- Born: Elizabeth Beatrice Lightstone 1959 (age 66–67)
- Education: University of Cambridge King's College London University of London
- Scientific career
- Fields: Kidney disease Lupus nephritis Pregnancy in women with kidney disease Chronic kidney disease
- Workplaces: Hammersmith Hospital Guy's Hospital Imperial College London
- Thesis: Characterization of the murine T cell subsets defined by CD45RA isoforms (1993)
- Website: professorlizlightstone.co.uk

= Liz Lightstone =

British physician, consultant and professor

Elizabeth Beatrice Lightstone (born March 1959) is a British physician and consultant who is a Professor of Nephrology at Imperial College London. Her research investigates disease in kidneys such as lupus nephritis, glomerular disease and chronic kidney disease (CKD). Lightstone has also investigated healthcare inequalities.

== Early life and education ==
Lightstone completed her undergraduate studies in medicine at the University of Cambridge. She moved to King's College London for her clinical studies, and was one of the University of London's top candidates in her Bachelor of Medicine, Bachelor of Surgery. Lightstone was a clinical fellow at Guy's Hospital and Hammersmith Hospital, where she specialised in renal medicine. At the time, there were no woman consultants of nephrology in England. She joined the University College London Cancer Research Fund, where she researched murine T-cell subsets. After earning her doctorate in 1993, Lightstone moved to the Hammersmith Hospital as a Medical Research Council Clinical Fellow.

== Research and career ==
Lightstone was appointed a Clinical Lecturer in Nephrology in 1995. Her research has considered lupus nephritis and the development of new therapeutics. She served as Chief Investigator on the RITUXILUP trial, which involved a rituximab treatment regimen.
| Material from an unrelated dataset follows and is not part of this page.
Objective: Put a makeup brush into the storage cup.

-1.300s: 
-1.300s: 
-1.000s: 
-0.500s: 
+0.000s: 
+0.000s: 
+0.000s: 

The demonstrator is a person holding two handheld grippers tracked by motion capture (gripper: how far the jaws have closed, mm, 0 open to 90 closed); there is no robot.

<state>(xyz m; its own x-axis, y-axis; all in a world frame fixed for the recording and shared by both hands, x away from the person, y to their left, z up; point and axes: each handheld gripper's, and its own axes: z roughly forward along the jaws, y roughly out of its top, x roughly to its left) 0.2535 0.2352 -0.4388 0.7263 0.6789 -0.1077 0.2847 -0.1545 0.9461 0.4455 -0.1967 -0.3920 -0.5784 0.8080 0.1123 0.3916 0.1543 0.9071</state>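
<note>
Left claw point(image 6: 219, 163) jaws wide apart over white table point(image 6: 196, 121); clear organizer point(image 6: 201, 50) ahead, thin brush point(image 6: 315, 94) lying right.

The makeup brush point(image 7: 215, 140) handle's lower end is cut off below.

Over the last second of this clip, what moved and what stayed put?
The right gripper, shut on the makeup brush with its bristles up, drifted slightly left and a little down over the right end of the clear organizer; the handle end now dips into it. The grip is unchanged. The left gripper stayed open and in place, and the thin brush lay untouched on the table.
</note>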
The regimen involved sequential intravenous doses of rituximab and methylprednisolone, and was shown to be a safe and efficatious protocol. She has explored other therapeutics, including voclosporin and belimumab. Alongside development new treatment strategies, Lightstone searched for urine biomarkers that could be indicative of the outcome of lupus nephritis. Lighthouse has written the clinical guidelines on the management of lupus nephritis in adults and the management of pregnancy in women with lupus. Alongside rituximab, Lighthouse investigated glomerulonephritis and chronic kidney disease, and how health inequalities are experienced by people of colour.
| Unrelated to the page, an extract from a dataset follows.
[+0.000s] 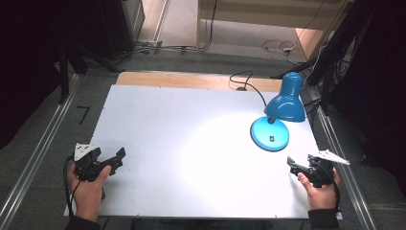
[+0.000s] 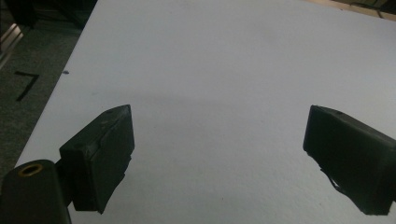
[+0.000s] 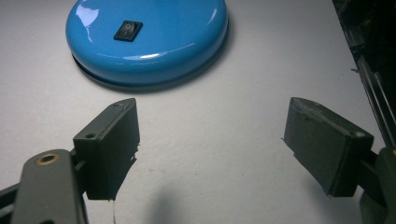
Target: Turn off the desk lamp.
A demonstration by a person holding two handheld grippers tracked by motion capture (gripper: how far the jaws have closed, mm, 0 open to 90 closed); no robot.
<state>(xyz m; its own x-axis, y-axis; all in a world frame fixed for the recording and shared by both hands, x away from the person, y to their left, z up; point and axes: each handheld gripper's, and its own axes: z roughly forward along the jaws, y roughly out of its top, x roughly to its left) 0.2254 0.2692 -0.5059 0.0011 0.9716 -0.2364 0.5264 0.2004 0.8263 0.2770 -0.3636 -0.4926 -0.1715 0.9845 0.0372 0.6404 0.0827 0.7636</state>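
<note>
A blue desk lamp (image 1: 285, 101) stands at the right side of the white table top (image 1: 191, 143), lit, its shade bent over its round base (image 1: 270, 133). In the right gripper view the base (image 3: 149, 39) lies just ahead of the jaws, and a black rocker switch (image 3: 128, 30) sits on top of it. My right gripper (image 1: 293, 164) is held near the table's right front, a short way in front of the base, open and empty (image 3: 212, 140). Near the left front edge my left gripper (image 1: 118, 158) is open too (image 2: 219, 149), over bare table.
The lamp's black cord (image 1: 249, 84) runs off the table's back edge. Metal rails (image 1: 38, 158) run along both sides of the table, and cables lie on the floor behind it. A black mark (image 2: 25, 85) is on the floor to the left.
</note>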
During the COVID-19 pandemic, Lightstone focused on how to treat COVID-19 patients with kidney disease. She was Chair of the Central and North West London NHS Foundation Trust Treatment and Guideline Group. She explained that patients on dialysis had a very high infection rate, which she attributed to their frequent hospital visits. Her work was recognised with a Queen's Anniversary Prize for COVID-19 Response.